Becky paused like some starstruck twelve-year-old. She exhaled a cloud of smoke into the crisp fall air and laughed shyly.
“Why do you want to film her?” I asked.
“I’m making this movie. It’s not a documentary or anything. It’s an art film, but it’s got real people talking about themselves in it.”
“Yeah, sure,” Becky said.
And then he took out the tiniest camera I’ve ever seen and filmed her face really close up, then asked her to say her name and exhale the smoke. He didn’t even get out of his car.
“Beautiful,” he said. “Perfect.” He was completely relaxed and confident in a way I’d never seen him. And Declan was right—his eyes were messed up—not like ours got, bloodshot, but weirder. The pupils were hugely dilated. Sometimes when I saw him they were constricted like little pinpoints but now they were wide, a black void surrounded by a pretty pale-blue ring of iris. But there was no denying he was handsome.
He filmed her for a few more moments. “What’s your address?” he asked, and she replied, smiling at him, pushing her hair behind her ears. “Where do you go to school? Do you like it here?” She answered all his questions and then he took a little notebook from the glove compartment and wrote something down.
“So what are you going to do with all this?” Becky asked when he was done.
“I’m going to use it as part of a feature-length movie,” he said. “An experimental movie. And hopefully bring it to London with me when I go again with my stepmom. She has some artwork at an auction house there and there’s a film festival I want to enter some of my stuff in.”
It was interesting, but I don’t know if I believed him entirely. I thought he might be lying to impress us, or to get Becky to go out with him.
“Well, thanks, ladies,” he said, then put his car in gear. “Bye, Becky.” He waved. “See you at home, Tate.” Then he drove away. He clearly wasn’t planning on going to school that day.
“Uh . . . don’t you think that was a little weird?” I asked Becky.
“No, I think it’s freaking awesome! He seems like a real artist. Oh, and I found out he’s taking studio art, so I’ll see him in there while the rest of you brainiacs are sitting stoned off your ass in Beecher’s bullshit chemistry lab. Ha!”
“If he ever shows up,” I said.
“Oh, he’ll show up, he’s FINE. What the hell is it with you?
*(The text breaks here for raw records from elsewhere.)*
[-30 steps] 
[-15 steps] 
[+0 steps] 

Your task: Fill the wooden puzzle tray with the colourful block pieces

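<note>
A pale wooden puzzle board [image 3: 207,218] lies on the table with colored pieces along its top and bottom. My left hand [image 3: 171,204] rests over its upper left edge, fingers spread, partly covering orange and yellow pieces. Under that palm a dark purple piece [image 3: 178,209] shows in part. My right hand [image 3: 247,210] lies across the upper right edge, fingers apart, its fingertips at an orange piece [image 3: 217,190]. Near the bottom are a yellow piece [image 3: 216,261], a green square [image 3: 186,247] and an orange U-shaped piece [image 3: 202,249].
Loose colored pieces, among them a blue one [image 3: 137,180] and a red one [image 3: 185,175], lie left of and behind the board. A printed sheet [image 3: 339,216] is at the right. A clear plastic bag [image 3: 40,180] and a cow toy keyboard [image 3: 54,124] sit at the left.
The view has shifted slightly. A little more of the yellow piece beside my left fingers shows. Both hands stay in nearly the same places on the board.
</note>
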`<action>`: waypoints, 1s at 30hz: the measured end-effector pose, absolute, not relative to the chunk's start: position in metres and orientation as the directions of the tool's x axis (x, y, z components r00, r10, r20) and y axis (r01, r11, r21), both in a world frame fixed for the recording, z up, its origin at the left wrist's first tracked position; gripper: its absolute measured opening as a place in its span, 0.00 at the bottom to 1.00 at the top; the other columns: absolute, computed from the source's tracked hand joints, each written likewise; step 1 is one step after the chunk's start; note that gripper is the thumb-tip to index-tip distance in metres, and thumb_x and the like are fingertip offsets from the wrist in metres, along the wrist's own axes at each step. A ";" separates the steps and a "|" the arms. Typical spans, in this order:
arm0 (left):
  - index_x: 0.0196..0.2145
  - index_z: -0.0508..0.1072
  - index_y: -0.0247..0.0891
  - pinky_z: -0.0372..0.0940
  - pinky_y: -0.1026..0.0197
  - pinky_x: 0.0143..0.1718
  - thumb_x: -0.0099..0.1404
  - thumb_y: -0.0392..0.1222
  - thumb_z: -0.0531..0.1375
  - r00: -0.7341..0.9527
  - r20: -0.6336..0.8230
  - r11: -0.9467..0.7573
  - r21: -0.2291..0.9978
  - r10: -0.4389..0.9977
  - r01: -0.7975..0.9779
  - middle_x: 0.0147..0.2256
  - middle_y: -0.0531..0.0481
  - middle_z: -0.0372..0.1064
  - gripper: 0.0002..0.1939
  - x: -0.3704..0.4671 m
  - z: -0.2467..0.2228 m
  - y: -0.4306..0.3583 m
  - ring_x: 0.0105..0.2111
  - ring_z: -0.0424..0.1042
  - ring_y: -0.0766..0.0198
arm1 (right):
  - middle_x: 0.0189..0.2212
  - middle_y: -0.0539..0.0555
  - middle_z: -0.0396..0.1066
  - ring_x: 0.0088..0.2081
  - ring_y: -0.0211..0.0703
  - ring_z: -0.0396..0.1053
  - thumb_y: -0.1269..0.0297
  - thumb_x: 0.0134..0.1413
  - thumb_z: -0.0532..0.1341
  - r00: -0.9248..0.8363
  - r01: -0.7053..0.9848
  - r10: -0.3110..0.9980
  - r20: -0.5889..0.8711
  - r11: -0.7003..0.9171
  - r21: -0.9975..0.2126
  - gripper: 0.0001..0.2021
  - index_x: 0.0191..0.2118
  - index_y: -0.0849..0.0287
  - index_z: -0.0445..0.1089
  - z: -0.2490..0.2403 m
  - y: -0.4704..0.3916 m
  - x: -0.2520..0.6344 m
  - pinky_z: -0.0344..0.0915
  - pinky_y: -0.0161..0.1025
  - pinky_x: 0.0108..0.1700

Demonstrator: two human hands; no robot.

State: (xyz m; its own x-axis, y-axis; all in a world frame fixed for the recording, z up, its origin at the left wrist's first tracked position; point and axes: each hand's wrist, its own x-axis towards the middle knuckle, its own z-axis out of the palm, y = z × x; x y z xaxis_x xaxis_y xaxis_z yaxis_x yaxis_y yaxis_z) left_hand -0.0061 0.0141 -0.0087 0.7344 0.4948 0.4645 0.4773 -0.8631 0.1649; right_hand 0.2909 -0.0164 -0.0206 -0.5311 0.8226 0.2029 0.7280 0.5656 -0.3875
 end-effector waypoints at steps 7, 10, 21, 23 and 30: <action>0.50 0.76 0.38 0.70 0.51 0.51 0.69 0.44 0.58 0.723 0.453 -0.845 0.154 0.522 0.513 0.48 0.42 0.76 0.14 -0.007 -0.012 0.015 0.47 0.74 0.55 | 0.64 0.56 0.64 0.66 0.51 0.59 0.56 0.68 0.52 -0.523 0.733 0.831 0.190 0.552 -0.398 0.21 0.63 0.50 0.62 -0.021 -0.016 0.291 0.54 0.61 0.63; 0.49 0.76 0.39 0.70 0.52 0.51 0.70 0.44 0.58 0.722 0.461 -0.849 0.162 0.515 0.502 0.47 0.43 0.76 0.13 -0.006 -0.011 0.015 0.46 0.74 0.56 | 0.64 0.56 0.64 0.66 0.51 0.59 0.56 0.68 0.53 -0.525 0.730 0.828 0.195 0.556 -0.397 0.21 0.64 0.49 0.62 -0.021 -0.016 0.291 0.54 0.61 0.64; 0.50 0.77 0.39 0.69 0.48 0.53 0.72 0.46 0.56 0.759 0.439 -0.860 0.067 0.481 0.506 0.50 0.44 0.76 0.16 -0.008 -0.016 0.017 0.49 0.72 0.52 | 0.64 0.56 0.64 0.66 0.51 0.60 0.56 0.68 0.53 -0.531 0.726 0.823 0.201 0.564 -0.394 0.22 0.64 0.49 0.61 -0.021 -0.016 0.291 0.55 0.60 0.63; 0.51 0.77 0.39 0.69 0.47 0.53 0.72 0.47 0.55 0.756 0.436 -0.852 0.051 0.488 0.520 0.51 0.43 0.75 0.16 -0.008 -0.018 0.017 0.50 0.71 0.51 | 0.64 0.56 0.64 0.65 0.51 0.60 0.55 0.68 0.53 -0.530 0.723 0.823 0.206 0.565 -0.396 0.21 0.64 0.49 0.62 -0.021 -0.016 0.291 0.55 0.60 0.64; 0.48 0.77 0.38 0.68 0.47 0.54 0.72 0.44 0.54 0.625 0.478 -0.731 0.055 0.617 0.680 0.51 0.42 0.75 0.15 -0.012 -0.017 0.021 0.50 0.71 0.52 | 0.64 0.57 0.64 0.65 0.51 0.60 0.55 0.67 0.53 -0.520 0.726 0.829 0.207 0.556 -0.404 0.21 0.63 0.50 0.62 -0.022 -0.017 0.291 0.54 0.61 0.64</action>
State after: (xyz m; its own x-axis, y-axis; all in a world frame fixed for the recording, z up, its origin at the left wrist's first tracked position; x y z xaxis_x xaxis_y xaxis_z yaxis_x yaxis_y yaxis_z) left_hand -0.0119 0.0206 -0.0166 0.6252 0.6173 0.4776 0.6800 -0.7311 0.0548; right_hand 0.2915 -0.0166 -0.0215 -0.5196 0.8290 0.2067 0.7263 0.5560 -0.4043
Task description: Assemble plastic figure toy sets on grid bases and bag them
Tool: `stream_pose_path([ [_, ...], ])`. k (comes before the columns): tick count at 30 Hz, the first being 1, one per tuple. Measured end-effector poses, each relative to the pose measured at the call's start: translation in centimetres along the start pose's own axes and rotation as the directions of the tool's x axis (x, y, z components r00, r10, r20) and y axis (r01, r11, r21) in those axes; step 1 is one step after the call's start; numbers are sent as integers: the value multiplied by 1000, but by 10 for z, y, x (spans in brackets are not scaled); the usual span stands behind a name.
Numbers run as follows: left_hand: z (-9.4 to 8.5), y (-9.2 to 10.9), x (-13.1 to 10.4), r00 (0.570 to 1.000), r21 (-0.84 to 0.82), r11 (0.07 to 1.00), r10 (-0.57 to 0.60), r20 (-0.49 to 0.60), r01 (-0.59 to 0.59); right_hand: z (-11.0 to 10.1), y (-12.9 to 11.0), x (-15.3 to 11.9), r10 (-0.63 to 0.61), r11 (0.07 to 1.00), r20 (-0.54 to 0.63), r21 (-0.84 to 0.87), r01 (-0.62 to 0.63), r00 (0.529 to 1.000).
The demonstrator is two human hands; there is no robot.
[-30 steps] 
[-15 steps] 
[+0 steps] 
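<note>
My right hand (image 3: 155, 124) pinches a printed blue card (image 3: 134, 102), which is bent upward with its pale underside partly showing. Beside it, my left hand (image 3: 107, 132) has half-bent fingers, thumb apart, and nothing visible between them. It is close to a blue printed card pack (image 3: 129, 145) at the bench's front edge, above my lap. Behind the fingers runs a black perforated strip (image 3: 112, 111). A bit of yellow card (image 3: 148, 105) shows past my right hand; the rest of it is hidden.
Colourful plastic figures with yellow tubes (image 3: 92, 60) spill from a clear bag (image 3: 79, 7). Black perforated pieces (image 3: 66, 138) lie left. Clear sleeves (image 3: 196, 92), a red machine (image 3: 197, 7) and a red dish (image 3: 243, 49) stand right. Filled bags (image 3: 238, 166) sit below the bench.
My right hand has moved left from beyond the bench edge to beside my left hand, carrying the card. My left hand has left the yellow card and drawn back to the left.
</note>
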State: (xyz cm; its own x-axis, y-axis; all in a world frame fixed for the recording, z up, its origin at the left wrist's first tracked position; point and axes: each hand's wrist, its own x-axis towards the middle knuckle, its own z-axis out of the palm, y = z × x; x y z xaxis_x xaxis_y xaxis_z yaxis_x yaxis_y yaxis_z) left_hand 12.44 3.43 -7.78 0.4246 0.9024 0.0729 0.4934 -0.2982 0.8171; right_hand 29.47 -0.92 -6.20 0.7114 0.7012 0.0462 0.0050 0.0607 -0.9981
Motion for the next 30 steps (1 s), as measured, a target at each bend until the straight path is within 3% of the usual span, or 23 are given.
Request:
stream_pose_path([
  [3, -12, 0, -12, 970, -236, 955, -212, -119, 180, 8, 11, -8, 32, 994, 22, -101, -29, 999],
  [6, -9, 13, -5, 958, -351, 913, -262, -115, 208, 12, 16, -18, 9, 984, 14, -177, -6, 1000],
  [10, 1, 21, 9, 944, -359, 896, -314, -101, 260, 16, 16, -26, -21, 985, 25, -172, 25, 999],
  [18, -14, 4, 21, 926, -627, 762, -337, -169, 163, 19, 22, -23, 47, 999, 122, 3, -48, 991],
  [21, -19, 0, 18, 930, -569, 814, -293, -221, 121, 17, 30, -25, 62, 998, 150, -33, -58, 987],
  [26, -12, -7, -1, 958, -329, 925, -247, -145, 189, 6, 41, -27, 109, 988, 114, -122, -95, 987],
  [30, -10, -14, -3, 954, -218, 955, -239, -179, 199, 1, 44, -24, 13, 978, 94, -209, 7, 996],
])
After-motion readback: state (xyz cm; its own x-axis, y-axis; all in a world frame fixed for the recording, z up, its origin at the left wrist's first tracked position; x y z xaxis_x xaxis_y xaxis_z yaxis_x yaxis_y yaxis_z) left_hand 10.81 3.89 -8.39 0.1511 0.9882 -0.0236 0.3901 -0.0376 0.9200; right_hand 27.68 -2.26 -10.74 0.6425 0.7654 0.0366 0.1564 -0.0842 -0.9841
He does all the things you normally like. If I didn’t know better I’d say you had a crush on him and you just don’t know how to deal. You’re acting like a third-grade boy. C’mon, Tate! This is the coolest kid who’s moved to town in the history of Rockland and he lives right next DOOR to you. You should be psyched!”
“Maybe,” I said. “There’s more to people than their cool cars and their pretty clothes.”
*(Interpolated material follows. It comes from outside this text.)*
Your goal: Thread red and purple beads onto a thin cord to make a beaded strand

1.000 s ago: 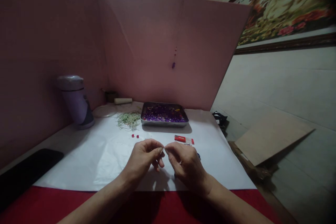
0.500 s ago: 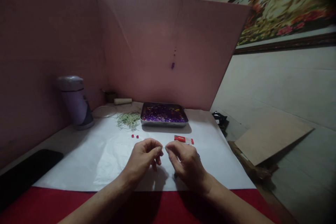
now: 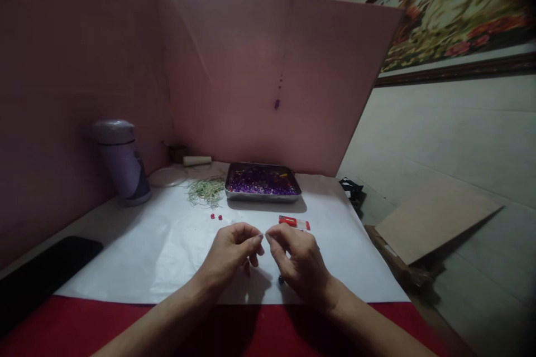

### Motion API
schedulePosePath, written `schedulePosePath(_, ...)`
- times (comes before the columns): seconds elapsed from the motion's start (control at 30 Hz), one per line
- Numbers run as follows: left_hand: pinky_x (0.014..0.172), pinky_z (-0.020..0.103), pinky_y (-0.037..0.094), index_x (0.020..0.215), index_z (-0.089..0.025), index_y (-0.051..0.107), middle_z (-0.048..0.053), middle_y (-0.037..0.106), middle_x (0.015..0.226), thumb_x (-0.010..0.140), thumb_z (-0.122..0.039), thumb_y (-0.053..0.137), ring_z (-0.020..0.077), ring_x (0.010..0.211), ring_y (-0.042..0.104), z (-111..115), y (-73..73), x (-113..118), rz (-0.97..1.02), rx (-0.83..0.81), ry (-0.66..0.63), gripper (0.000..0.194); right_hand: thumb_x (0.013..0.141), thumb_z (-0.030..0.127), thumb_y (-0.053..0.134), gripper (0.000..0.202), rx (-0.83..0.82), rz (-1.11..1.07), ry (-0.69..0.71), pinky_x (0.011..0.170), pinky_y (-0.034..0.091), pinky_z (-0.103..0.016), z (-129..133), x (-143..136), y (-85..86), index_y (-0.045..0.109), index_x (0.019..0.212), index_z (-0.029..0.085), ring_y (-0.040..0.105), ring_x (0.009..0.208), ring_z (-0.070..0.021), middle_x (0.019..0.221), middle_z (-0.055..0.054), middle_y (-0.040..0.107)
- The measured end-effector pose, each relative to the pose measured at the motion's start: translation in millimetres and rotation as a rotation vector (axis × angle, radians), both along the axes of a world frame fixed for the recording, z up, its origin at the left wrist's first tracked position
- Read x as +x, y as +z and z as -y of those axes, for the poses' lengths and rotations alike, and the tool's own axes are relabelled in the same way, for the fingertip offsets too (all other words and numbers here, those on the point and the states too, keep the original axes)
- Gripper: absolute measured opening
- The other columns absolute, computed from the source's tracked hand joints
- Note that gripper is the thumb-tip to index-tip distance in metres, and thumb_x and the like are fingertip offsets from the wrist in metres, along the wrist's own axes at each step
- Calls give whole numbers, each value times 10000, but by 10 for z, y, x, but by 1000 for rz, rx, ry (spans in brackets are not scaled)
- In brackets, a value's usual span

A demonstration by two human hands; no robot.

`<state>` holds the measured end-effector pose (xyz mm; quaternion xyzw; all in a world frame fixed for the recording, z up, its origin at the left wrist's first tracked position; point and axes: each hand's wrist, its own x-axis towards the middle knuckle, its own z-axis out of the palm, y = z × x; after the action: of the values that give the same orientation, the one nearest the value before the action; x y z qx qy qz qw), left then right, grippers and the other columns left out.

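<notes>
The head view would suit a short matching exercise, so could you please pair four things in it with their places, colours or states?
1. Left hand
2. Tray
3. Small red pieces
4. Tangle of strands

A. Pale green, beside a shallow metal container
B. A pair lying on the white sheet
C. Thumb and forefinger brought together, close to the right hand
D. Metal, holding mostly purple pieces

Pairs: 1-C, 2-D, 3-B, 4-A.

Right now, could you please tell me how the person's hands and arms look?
The left hand and right hand are bare, with no glove or ring visible. The left forearm and right forearm are uncovered too: no sleeve, watch or bracelet shows.
</notes>
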<state>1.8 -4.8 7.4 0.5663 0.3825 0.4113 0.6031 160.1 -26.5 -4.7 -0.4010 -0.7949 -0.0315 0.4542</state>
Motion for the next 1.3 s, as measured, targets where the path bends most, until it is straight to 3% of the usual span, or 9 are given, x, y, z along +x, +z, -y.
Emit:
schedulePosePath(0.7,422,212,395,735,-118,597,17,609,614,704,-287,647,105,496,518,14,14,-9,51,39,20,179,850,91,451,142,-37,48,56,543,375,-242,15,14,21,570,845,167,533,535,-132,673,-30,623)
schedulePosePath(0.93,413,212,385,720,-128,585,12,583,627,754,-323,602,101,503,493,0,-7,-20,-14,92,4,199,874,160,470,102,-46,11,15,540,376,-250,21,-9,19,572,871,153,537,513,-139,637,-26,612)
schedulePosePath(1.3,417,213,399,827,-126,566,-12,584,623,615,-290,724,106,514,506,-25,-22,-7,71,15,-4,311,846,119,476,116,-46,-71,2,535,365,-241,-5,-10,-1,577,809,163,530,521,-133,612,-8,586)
“Right,” said Becky. “There’s their cool artwork and cool ideas and awesome bodies. And if he’s on drugs, he’s on something better than what we’ve got. We should check that out, no?”
I sighed and shrugged. Maybe I was overreacting. Maybe I did have a crush on him. So little went on in Rockland it was easy to fixate on anything new that came along. And she was right in a way, Graham was cool. It would be something to know how to build a car or make movies. The things we did most were skateboard, talk about how we hated school while actually taking all the best classes and competing for class rank, listening to music and getting high, and wandering around the sleepy harbor town at night.
Graham had had some other, deeper life. It showed on his skin. I didn’t know what it was that drew me to him and made me resist the very idea of hanging out with him at the same time.
Becky tossed her cigarette on the ground and stubbed it out with her toe and then she put her arm around me and we started walking back in to our next classes.
She said, “C’mon, lovebug. I think things are really looking up!”